__Exercise__. Report every line of the records below that contains the word "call".

___

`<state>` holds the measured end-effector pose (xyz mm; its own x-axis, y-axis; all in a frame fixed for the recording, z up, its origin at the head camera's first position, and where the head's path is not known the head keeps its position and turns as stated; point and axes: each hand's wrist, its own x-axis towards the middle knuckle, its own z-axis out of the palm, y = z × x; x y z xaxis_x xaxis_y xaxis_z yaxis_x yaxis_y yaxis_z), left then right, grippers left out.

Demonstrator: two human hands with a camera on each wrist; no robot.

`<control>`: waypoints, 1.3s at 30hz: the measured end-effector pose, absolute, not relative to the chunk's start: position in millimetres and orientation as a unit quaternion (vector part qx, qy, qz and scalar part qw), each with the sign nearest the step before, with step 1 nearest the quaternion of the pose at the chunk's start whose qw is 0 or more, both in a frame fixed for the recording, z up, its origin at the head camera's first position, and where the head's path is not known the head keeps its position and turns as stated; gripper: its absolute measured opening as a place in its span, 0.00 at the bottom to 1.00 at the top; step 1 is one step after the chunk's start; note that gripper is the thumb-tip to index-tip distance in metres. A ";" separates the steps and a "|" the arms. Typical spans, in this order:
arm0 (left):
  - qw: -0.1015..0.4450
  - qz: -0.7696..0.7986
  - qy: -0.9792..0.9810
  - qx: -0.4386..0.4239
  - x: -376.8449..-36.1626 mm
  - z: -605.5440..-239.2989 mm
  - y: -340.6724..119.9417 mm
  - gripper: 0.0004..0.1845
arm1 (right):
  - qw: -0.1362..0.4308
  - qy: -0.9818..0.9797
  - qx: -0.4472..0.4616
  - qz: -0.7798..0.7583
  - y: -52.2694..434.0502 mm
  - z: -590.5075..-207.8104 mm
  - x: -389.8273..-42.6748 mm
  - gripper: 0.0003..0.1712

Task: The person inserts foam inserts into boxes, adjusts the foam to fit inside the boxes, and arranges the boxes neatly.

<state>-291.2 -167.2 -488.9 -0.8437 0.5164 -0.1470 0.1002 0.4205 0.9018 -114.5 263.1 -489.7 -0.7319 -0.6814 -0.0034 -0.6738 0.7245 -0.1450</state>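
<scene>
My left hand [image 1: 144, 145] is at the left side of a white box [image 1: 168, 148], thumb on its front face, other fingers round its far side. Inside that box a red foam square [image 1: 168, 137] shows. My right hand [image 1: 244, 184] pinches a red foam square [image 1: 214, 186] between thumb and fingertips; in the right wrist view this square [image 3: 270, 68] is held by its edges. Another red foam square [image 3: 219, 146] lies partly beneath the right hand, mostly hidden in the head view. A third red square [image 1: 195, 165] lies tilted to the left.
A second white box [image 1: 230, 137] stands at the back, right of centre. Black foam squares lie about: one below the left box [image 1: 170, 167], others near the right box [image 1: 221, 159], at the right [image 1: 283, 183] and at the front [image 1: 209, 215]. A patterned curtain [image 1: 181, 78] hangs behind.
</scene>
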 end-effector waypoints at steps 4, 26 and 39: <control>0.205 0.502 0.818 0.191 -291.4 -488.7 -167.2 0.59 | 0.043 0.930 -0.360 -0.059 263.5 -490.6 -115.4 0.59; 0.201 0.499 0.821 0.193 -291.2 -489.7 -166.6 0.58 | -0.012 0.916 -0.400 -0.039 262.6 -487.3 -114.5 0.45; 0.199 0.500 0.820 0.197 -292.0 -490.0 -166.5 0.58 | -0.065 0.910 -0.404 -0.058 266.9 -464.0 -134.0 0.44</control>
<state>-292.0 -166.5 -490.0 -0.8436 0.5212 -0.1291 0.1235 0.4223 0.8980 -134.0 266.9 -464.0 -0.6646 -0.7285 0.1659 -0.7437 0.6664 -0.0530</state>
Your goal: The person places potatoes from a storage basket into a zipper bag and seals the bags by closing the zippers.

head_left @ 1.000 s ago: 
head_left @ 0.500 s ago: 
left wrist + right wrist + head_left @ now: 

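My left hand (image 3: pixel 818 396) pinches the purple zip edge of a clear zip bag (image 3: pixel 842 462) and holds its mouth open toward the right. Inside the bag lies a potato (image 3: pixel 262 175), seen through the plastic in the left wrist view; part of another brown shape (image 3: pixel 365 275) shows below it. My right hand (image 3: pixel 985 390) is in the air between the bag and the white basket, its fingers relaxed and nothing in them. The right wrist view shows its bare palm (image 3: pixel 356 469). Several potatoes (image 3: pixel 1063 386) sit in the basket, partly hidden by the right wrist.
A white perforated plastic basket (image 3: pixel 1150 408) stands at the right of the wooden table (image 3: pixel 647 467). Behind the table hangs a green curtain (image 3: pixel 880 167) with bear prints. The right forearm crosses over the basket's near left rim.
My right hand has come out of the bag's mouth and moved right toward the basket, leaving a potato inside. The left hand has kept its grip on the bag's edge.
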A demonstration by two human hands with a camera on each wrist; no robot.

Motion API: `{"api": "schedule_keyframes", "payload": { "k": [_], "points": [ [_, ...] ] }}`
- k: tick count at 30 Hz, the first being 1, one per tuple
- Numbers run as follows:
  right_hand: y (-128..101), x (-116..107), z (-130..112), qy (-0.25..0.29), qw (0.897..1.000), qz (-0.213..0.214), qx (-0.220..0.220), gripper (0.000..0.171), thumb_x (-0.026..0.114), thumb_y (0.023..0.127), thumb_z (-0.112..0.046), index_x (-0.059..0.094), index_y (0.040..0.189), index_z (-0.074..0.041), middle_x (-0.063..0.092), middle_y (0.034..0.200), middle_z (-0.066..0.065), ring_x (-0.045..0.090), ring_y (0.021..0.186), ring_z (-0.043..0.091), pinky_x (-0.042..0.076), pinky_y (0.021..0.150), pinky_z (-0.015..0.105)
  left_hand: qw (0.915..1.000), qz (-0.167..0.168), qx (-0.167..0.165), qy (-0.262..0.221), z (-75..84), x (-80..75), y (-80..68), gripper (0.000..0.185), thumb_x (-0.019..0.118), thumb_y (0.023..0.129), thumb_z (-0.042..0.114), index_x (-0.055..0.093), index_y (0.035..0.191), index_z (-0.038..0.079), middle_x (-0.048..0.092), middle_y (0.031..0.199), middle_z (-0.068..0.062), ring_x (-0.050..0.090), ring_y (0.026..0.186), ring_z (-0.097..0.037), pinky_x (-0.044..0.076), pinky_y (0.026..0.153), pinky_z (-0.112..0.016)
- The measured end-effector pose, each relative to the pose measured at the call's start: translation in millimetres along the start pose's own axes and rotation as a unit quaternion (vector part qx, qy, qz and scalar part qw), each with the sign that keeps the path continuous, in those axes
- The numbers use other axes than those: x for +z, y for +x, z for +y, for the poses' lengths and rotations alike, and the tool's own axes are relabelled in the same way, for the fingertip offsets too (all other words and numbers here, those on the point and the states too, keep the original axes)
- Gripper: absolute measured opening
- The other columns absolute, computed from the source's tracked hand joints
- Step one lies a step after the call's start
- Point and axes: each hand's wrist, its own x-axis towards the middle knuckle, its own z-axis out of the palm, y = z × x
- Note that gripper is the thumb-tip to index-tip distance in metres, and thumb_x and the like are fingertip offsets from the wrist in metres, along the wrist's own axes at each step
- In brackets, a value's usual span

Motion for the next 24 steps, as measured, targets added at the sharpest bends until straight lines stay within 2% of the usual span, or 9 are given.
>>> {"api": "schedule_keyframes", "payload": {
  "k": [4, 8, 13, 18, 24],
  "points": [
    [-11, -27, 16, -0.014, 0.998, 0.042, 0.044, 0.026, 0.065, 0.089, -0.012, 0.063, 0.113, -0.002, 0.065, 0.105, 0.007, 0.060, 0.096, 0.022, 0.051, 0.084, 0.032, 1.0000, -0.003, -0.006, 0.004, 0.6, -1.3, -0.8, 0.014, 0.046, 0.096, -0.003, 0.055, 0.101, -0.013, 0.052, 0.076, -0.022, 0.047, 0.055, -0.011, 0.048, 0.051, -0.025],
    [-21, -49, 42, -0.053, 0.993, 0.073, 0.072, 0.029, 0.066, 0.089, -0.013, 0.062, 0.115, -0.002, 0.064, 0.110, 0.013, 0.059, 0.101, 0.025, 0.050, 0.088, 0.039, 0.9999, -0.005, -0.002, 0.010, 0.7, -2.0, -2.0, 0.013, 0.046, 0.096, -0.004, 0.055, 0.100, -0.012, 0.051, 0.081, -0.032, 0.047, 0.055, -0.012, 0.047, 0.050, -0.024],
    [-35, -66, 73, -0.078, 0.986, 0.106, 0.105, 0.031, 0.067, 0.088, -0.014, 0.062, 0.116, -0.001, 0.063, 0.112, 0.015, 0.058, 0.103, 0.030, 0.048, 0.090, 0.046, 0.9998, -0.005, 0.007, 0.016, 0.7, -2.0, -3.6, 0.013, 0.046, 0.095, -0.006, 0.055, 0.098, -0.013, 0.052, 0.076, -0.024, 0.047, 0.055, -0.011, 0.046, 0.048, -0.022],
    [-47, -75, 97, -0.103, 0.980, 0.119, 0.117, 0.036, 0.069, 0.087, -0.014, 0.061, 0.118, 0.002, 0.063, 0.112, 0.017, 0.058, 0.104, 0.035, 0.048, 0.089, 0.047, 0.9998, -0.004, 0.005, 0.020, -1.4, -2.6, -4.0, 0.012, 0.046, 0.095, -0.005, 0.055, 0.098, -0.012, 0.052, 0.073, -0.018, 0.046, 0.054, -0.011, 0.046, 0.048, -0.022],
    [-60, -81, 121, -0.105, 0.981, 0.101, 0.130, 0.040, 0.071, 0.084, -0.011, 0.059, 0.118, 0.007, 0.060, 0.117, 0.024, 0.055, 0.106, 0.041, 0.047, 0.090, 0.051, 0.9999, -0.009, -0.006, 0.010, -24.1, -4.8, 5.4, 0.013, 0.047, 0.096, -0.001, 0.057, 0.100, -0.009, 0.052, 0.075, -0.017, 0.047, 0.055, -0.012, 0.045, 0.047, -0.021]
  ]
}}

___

__Solved problem__.
- The measured end-effector pose, each relative to the pose measured at the call's start: translation in millimetres along the start pose's own axes and rotation as a unit quaternion (vector part qx, qy, qz and scalar part qw), each with the sign that keeps the path continuous, in those axes
- Step one lies a step after the call's start

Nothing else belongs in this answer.